Required work:
Copy each line below in which the string "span" occurs.

Source data:
******************************

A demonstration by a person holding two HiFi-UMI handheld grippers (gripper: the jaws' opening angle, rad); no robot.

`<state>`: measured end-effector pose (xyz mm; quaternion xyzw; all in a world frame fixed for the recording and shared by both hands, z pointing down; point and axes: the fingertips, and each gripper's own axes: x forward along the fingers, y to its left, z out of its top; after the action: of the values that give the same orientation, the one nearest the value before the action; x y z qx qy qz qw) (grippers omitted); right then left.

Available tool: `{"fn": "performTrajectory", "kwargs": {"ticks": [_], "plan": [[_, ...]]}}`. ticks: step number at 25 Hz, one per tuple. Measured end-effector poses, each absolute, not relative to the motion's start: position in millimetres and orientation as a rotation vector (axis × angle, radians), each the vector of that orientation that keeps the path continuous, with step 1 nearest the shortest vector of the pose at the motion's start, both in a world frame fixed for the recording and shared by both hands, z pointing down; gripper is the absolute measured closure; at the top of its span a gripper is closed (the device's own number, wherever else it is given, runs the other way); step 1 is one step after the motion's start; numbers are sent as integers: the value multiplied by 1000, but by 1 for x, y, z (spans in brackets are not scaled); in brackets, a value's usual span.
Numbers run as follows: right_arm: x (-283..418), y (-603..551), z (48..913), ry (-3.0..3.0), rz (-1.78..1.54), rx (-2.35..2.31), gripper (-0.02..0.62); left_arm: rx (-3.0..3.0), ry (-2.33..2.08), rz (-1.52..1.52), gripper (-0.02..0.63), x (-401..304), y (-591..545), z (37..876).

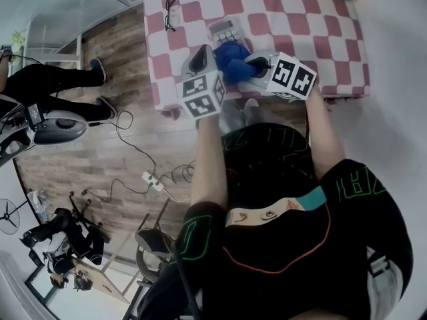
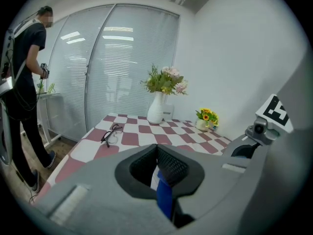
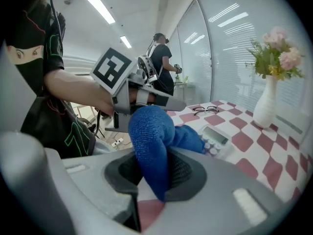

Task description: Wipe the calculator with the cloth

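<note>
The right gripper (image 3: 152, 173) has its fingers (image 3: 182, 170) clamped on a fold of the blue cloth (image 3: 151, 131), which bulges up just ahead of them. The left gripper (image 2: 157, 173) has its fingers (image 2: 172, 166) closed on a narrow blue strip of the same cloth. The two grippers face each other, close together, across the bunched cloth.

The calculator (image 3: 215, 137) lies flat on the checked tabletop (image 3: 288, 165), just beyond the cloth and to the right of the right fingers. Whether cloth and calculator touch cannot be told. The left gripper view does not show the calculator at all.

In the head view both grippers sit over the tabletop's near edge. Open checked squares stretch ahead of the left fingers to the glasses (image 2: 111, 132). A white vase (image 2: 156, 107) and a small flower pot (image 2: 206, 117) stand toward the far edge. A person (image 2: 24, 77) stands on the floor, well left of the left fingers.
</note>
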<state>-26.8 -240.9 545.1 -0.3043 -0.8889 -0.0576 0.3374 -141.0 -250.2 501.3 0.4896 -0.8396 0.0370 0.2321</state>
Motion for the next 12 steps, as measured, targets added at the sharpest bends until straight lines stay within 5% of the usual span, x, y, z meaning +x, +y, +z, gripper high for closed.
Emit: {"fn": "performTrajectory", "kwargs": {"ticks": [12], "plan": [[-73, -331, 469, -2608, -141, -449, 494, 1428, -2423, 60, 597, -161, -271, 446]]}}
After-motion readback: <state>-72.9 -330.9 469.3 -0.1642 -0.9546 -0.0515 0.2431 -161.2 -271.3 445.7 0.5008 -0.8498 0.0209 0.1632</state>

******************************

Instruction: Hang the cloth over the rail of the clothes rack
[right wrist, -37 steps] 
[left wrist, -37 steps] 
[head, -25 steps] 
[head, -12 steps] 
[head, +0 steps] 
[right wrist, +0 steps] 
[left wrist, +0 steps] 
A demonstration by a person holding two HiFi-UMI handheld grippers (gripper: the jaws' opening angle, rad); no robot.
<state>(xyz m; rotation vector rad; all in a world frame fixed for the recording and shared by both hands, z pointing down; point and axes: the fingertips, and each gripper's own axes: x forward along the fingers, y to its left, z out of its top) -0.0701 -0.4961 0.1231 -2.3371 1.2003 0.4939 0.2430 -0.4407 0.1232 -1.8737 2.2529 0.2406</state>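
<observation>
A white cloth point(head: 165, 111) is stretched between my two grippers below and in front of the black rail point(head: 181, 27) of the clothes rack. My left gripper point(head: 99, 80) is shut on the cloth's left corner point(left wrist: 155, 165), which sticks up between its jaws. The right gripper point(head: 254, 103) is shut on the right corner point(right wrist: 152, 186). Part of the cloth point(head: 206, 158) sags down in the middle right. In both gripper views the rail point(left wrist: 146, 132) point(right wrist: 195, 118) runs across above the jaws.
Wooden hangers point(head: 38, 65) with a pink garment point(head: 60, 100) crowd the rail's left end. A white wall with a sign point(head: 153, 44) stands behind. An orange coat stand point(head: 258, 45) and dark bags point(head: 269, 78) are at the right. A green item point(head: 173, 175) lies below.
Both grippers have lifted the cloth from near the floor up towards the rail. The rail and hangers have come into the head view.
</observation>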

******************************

Reply to the task:
Available tool: `{"fn": "performTrajectory", "kwargs": {"ticks": [_], "plan": [[_, ...]]}}`. ticks: step number at 25 Hz, one per tuple. Measured end-effector poses, each absolute, not relative to the motion's start: position in millimetres and orientation as a rotation vector (axis × angle, radians), each the vector of that orientation that keeps the path continuous, with step 1 nearest the shortest vector of the pose at the motion's start, both in a world frame fixed for the recording and shared by both hands, z pointing down; gripper is the absolute measured closure; at the top of its span a gripper is closed (the device's own number, wherever else it is given, runs the other way); step 1 is one step after the motion's start; numbers are sent as integers: the value multiplied by 1000, but by 1 for x, y, z (spans in brackets are not scaled); in brackets, a value's usual span.
Motion for the next 12 steps, as measured, targets added at the sharpest bends until straight lines stay within 5% of the usual span, x, y, z meaning +x, +y, +z, gripper high for closed.

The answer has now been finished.